“We need to tax the wealthy more. We need to increase taxes on those wealthy individuals and those wealthy and profitable corporations that have rigged the system in their favor. And that is a winning message.”
These words were uttered this week by Sen. Mike Tipping (D-Penobscot) in support of a pair of bills in the Tax Committee that would substantially increase income taxes on hardworking Mainers.
One of the bills, LD 843, would increase Maine’s top income tax rate to 11.15% on the so-called “wealthy,” those who earn more than $125,000. Such measures would cripple Maine’s small business economy.
Tipping’s “eat the rich” mentality epitomizes everything that is wrong with Maine. We’re the oldest state in the nation. We continually export our youth. Every major study that ranks business climate or competitiveness puts Maine at the bottom of the pack.
You can’t incentivize young, talented professionals to settle in your state when the cost of living is as high as it is in Maine. We’re home to one of the top-10 highest state and local tax burdens in the country. For people who earn $100,000 annually or less, Maine already enforces the highest marginal income tax rate in New England. Our corporate tax rate of 8.93% is the sixth highest in the nation.
There is no lack of taxes in Maine – we have plenty of them. Even more unnecessary regulations, too. The problem isn’t a lack of resources, but rather lawmakers who have an insatiable appetite for spending your money. Government can’t be all things to all people all the time. Government has to set its priorities and spend accordingly.
That’s not what the record shows Maine has been doing, however.
Gov. Janet Mills has overseen a multi-billion-dollar expansion of state government. She and her party have no appetite to cut taxes despite record tax revenues. State government coffers have never been more flush with cash. Yet amid persistent inflation and economic uncertainty, no effort has been made to meaningfully help Maine people who are struggling to make ends meet. The best the governor and legislature can do is one-time checks during election years — serious, structural reform to the tax code to offer lasting relief into the future.

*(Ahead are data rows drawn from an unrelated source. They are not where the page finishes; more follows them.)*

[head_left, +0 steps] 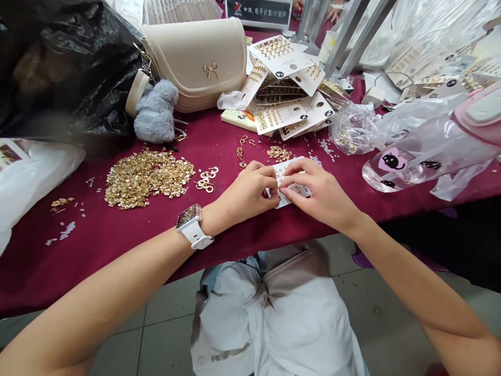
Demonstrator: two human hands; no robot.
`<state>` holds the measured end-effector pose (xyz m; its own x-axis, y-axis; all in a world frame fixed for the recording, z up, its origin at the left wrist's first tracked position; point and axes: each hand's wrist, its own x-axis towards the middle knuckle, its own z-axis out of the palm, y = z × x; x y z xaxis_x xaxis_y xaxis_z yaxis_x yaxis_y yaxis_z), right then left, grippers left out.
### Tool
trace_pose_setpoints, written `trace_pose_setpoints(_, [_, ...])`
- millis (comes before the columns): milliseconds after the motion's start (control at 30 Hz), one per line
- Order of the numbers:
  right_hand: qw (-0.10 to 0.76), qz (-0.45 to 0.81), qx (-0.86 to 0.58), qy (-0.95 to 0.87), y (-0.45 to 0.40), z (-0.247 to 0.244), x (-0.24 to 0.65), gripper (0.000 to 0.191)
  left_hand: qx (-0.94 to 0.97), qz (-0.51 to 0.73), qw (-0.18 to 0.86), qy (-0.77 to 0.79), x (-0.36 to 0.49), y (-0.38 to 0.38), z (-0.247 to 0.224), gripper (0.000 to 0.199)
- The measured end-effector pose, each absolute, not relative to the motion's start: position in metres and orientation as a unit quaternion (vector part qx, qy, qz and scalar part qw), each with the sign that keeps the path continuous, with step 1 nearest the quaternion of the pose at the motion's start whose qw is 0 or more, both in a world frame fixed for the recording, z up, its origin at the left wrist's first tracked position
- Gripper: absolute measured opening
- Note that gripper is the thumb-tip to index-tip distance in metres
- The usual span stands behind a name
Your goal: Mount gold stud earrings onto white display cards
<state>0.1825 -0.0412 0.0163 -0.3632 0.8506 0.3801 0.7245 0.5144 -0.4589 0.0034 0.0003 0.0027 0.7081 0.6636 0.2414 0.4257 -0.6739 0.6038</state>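
Observation:
A small white earring card with gold earrings lies on the maroon cloth between my hands. My left hand, with a white watch at the wrist, is closed at the card's left edge, its fingers curled. Over the card, the thumb and forefinger of my right hand are pinched close to my left fingertips; whatever small piece they grip is hidden. Just beyond the card is a small heap of gold pieces. Several gold hoop earrings lie left of my left hand.
A large pile of gold pieces spreads at left, before a cream handbag with a grey plush charm. Filled earring cards are stacked behind my hands. A clear bottle lies at right beside plastic bags.

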Motion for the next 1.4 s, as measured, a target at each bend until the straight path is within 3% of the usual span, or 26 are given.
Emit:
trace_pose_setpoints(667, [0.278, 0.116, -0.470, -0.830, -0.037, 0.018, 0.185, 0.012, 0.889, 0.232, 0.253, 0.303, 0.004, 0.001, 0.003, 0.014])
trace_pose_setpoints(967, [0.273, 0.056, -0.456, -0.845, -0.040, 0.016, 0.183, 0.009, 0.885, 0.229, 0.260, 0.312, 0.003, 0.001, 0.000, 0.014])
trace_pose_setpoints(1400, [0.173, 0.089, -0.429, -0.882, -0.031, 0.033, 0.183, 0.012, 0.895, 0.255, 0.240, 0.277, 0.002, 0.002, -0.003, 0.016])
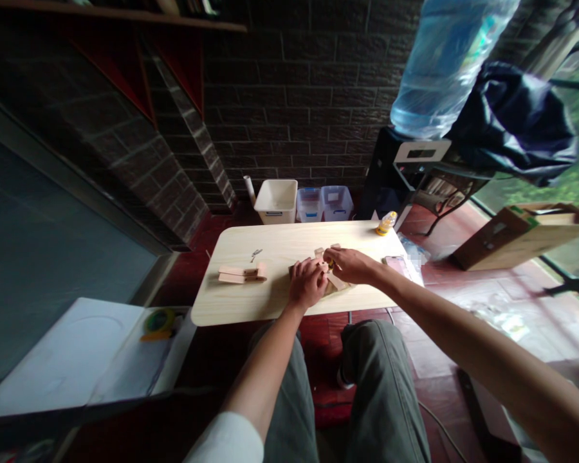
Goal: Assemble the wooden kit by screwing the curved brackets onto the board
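Observation:
My left hand (309, 281) presses down on a wooden assembly (338, 283) of light boards, its fingers curled over the wood. Close against it, my right hand (347, 265) is closed around what looks like a small screwdriver (330, 263) with a yellow-and-black handle, mostly hidden by the fingers. The tool meets the wood between both hands; its tip cannot be made out. On the left part of the table lie some joined wooden pieces (241, 274) with dark holes. Behind them is a small group of dark metal screws or bits (256, 253), too small to tell.
The light wooden table (270, 305) stands before my knees. A yellow glue bottle (386, 223) is at its far right corner, with a phone (395, 263) by the right edge. Plastic bins (276, 202), a water dispenser (417, 154) and a cardboard box (511, 238) stand beyond.

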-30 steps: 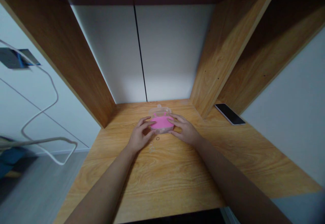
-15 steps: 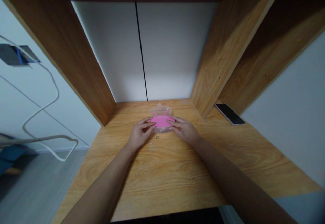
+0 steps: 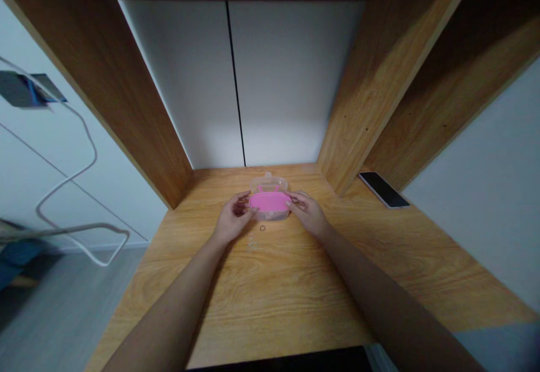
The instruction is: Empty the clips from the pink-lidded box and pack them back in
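A small clear plastic box (image 3: 270,215) sits on the wooden desk, its clear lid (image 3: 270,180) open at the back. An oval pink tray (image 3: 270,202) lies level at the top of the box. My left hand (image 3: 234,214) holds the tray's left end, thumb at the front edge and fingers curled by the side. At the right end, my right hand (image 3: 307,210) pinches the tray's rim between thumb and fingers. In front of the box lies a small dark ring (image 3: 262,228), with some small clear pieces (image 3: 252,242) nearer me, too faint to name.
A phone (image 3: 383,189) lies on the desk at the right, beyond an upright wooden panel (image 3: 350,135). Another wooden panel (image 3: 139,107) bounds the left. A white cable (image 3: 90,152) hangs off the desk's left side.
My fingers have drawn outward from the tray's top to its two ends, so more pink shows. The box appears slightly further right.
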A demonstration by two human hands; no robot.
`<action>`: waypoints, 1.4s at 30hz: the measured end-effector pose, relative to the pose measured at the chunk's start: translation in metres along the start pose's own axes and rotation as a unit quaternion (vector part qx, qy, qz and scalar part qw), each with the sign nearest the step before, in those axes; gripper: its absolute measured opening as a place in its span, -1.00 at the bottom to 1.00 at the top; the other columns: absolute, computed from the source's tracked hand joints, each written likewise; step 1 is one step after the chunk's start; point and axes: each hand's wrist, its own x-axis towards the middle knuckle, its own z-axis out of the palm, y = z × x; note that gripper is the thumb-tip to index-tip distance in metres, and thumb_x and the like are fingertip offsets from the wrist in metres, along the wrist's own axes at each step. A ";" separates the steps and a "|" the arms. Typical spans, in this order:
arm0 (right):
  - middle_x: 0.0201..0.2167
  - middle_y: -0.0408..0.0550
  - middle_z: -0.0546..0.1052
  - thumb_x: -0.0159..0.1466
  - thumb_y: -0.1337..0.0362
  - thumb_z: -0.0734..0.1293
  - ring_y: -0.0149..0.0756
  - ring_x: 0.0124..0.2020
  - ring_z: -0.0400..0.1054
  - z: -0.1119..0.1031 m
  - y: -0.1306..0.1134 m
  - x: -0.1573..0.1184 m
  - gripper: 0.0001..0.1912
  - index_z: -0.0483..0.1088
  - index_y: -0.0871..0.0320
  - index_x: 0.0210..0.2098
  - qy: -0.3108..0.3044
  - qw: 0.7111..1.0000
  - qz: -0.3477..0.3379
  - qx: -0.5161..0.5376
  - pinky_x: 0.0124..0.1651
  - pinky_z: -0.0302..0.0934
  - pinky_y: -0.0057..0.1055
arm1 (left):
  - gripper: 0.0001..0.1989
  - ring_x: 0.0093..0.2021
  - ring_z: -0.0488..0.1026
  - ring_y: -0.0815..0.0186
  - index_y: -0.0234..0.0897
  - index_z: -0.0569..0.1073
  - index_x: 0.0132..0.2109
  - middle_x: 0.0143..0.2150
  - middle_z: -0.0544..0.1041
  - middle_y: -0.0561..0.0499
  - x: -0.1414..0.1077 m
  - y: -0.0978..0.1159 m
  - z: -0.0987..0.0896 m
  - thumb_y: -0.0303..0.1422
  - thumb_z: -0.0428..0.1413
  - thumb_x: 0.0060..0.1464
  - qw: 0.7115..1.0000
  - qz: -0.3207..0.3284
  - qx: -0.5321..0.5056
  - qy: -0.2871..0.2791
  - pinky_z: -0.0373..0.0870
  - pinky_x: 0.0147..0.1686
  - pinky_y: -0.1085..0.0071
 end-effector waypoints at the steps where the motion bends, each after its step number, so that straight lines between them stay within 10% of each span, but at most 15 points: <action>1: -0.05 0.08 0.54 0.29 0.02 0.38 -0.18 -0.02 0.49 0.000 0.000 0.000 -0.58 0.53 0.13 0.03 0.000 1.000 0.009 0.008 0.06 0.41 -0.26 | -0.47 -0.21 0.52 0.30 -0.30 0.47 0.11 -0.12 0.58 -0.11 0.000 0.000 0.000 -0.20 0.32 0.02 1.000 -0.006 0.000 -0.008 0.47 -0.18 0.37; 17: -0.20 -0.09 0.54 0.39 0.12 0.23 -0.31 -0.22 0.45 -0.002 0.002 0.004 -0.71 0.41 0.11 0.00 -0.074 0.997 0.023 -0.026 -0.10 0.36 -0.37 | -0.67 -0.22 0.50 0.32 -0.28 0.46 -0.07 -0.19 0.57 -0.04 0.002 0.005 -0.011 -0.18 0.27 0.11 0.996 0.018 0.035 -0.078 0.42 -0.17 0.40; 42: 0.04 0.04 0.55 0.39 0.09 0.27 -0.23 -0.04 0.48 0.002 -0.008 -0.002 -0.60 0.40 0.08 0.16 -0.040 0.999 -0.003 -0.019 0.04 0.40 -0.27 | -0.60 -0.07 0.48 0.25 -0.28 0.43 0.07 -0.03 0.53 -0.13 -0.006 0.008 -0.010 -0.23 0.23 0.13 0.999 0.028 0.015 -0.030 0.41 -0.05 0.31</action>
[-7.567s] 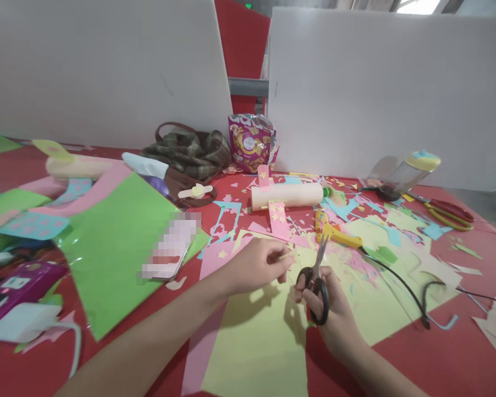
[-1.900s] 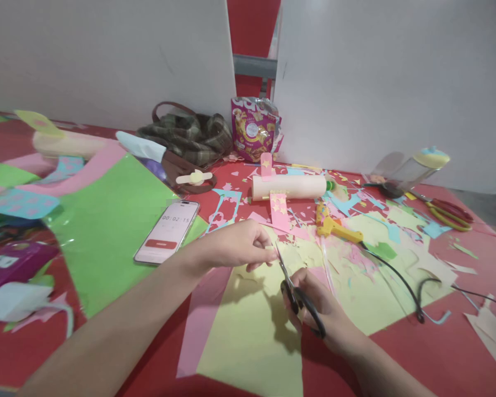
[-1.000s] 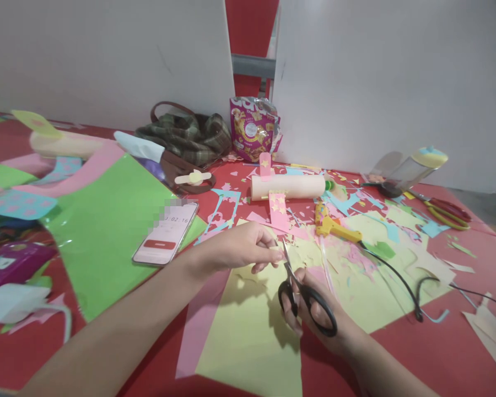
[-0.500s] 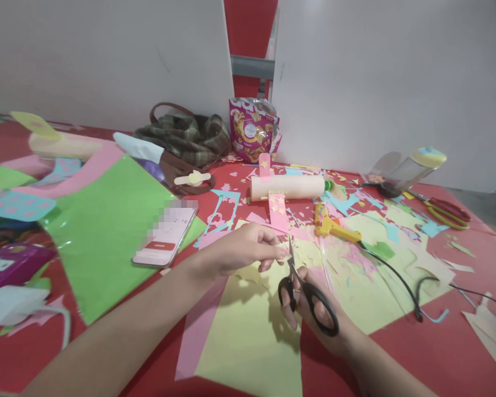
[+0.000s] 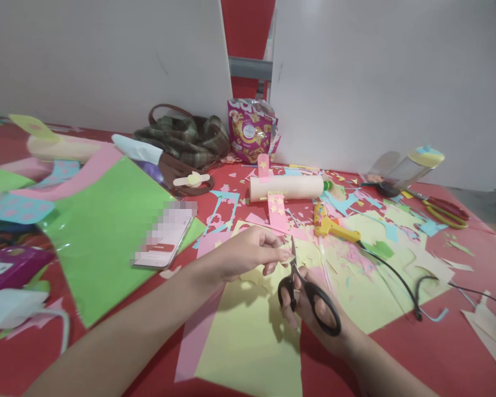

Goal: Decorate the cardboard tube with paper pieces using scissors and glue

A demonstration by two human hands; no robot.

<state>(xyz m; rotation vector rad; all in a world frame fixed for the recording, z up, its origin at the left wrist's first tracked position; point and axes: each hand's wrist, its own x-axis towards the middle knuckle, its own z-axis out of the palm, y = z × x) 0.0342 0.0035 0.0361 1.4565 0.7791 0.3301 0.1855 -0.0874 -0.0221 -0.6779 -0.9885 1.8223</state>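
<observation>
My left hand [image 5: 261,251] pinches a small piece of pale yellow paper [image 5: 287,252] between thumb and fingertips. My right hand [image 5: 310,300] has its fingers through the black handles of a pair of scissors [image 5: 294,266], blades pointing away from me and touching or close beside the paper piece. Beneath both hands lies a yellow paper sheet [image 5: 248,336], partly over a pink sheet [image 5: 198,331]. Beyond the hands rests a cream paper tube [image 5: 293,188] on its side, with pink star-dotted strips [image 5: 276,209] and a green end at its right.
A yellow glue gun [image 5: 334,227] with a black cord lies right of the tube among paper scraps. A phone [image 5: 165,237] lies on a green sheet [image 5: 91,237] at left. Behind are a plaid bag [image 5: 186,135] and snack bag [image 5: 251,129]. Red-handled scissors [image 5: 446,212] lie far right.
My left hand has shifted slightly right with the paper piece, toward the scissor blades. The blades look closer together than before. The other things stay in place.
</observation>
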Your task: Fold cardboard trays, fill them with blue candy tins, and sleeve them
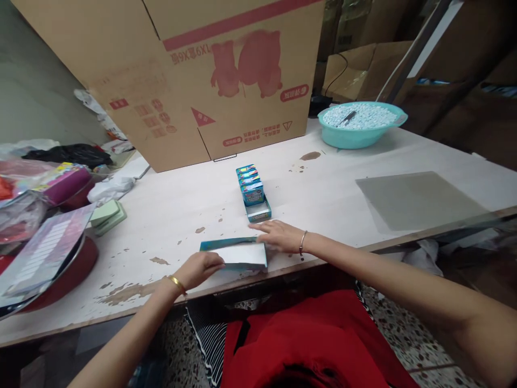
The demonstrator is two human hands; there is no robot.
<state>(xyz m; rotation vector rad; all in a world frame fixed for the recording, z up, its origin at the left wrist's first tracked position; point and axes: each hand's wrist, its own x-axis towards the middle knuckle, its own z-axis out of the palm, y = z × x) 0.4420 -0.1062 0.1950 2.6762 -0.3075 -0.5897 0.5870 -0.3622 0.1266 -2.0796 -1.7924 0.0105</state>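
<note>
A blue open-topped cardboard box (242, 254) with a white inside lies near the table's front edge. My left hand (202, 268) is closed on its left end, thumb and fingers together at the near corner. My right hand (281, 235) is at the box's right end, fingers stretched out to the left above it; whether it touches the box I cannot tell. Just beyond those fingertips sits a similar blue tray (258, 215). Several small blue packets (252, 189) stand in a row in and behind it, while the tray's near end shows bare white.
A large brown carton (242, 118) stands at the back. To its right is a turquoise basin (349, 139) full of small pale pieces, with a dark tool on top. A translucent sheet (420, 199) lies at the right. A red bowl (83, 269) and a pale green object (109, 217) are at the left.
</note>
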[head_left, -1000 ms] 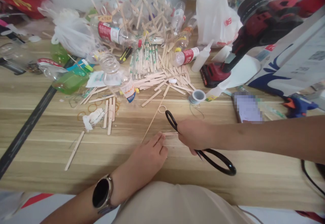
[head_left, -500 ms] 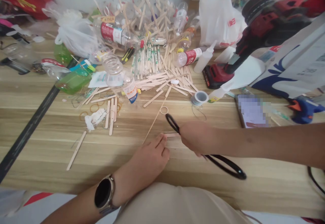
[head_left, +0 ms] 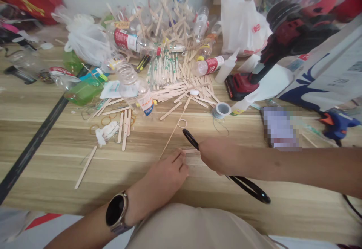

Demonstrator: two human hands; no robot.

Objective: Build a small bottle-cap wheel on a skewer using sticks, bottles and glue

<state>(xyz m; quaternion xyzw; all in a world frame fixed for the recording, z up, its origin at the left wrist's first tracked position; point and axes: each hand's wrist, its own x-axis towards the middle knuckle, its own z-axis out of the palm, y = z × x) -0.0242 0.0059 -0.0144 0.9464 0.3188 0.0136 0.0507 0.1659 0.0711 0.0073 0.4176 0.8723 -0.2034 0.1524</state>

The ideology espoused by Sen. Tipping this week is exactly how Maine got into the mess it finds itself in today. The best way to attract young, talented workers and grow the economy is to take less from productive people and reduce government spending.
It’s really that simple.
DISCLOSURE: Jacob Posik is the Communications Director for the Maine Policy Institute, a 501(c)3 think tank that advocates for free markets. The Maine Wire is a project of the Maine Policy Institute.